[0/5] rb_first to rb_first_cached conversion

Message ID	1534967513-117382-1-git-send-email-bo.liu@linux.alibaba.com (mailing list archive)
Headers	show Return-Path: <linux-btrfs-owner@kernel.org> From: Liu Bo <bo.liu@linux.alibaba.com> To: <linux-btrfs@vger.kernel.org> Subject: [PATCH 0/5] rb_first to rb_first_cached conversion Date: Thu, 23 Aug 2018 03:51:48 +0800 Message-Id: <1534967513-117382-1-git-send-email-bo.liu@linux.alibaba.com> Sender: linux-btrfs-owner@vger.kernel.org Precedence: bulk
Series	rb_first to rb_first_cached conversion \| expand [0/5] rb_first to rb_first_cached conversion [1/5] Btrfs: href_root: use rb_first_cached [2/5] Btrfs: href->ref_tree: use rb_first_cached [3/5] Btrfs: delayed_items: use rb_first_cached [4/5] Btrfs: extent_map: use rb_first_cached [5/5] Btrfs: preftree: use rb_first_cached

Liu Bo Aug. 22, 2018, 7:51 p.m. UTC

Several structs in btrfs are using rb_first() in a while loop, it'd be
more efficient to do this with rb_first_cached() which has the O(1)
complexity.

This patch set updates five structs which may have a large rb tree in
practice

Liu Bo (5):
  Btrfs: href_root: use rb_first_cached
  Btrfs: href->ref_tree: use rb_first_cached
  Btrfs: delayed_items: use rb_first_cached
  Btrfs: extent_map: use rb_first_cached
  Btrfs: preftree: use rb_first_cached

 fs/btrfs/backref.c                | 34 +++++++++++++-------------
 fs/btrfs/delayed-inode.c          | 29 +++++++++++++----------
 fs/btrfs/delayed-inode.h          |  4 ++--
 fs/btrfs/delayed-ref.c            | 50 +++++++++++++++++++++++----------------
 fs/btrfs/delayed-ref.h            |  4 ++--
 fs/btrfs/disk-io.c                |  8 +++----
 fs/btrfs/extent-tree.c            | 19 ++++++++-------
 fs/btrfs/extent_map.c             | 27 +++++++++++----------
 fs/btrfs/extent_map.h             |  2 +-
 fs/btrfs/inode.c                  |  4 ++--
 fs/btrfs/tests/extent-map-tests.c |  4 ++--
 fs/btrfs/transaction.c            |  5 ++--
 fs/btrfs/volumes.c                |  5 ++--
 13 files changed, 107 insertions(+), 88 deletions(-)

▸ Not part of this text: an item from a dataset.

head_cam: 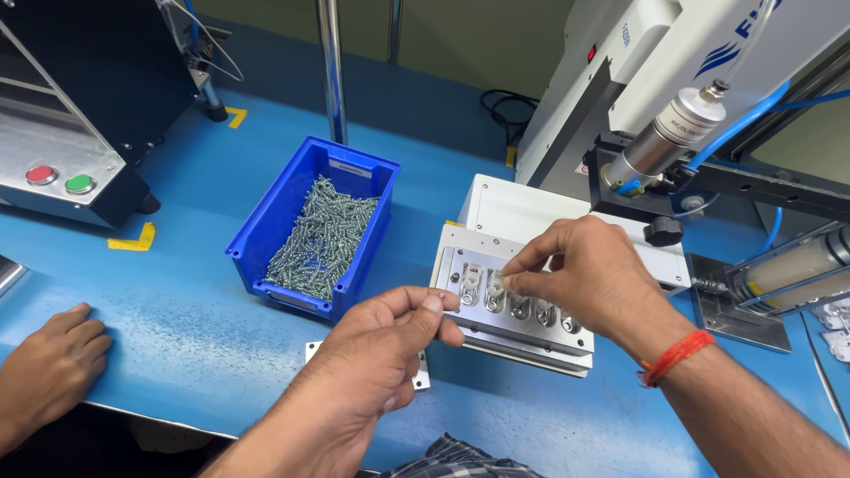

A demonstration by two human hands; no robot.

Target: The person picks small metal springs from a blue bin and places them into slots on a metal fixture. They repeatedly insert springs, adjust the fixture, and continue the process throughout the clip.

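R hand (580,270) on fixture (518,305), L hand (381,354) pinching screw (440,298)

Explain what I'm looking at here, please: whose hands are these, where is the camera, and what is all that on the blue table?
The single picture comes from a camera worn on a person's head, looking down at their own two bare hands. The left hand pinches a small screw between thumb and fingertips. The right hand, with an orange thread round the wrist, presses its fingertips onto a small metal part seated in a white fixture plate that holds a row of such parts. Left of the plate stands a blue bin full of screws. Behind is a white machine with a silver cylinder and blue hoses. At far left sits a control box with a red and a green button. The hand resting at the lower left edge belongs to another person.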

Qu Wenruo Aug. 23, 2018, 12:27 a.m. UTC | #1

On 2018/8/23 上午3:51, Liu Bo wrote:
> Several structs in btrfs are using rb_first() in a while loop, it'd be
> more efficient to do this with rb_first_cached() which has the O(1)
> complexity.

I'm a little curious about such rb_first() inside loop usage.

What I can find is mostly deletion + iteration code for rb_tree.
Like btrfs_free_qgroup_config() or btrfs_qgroup_account_extents().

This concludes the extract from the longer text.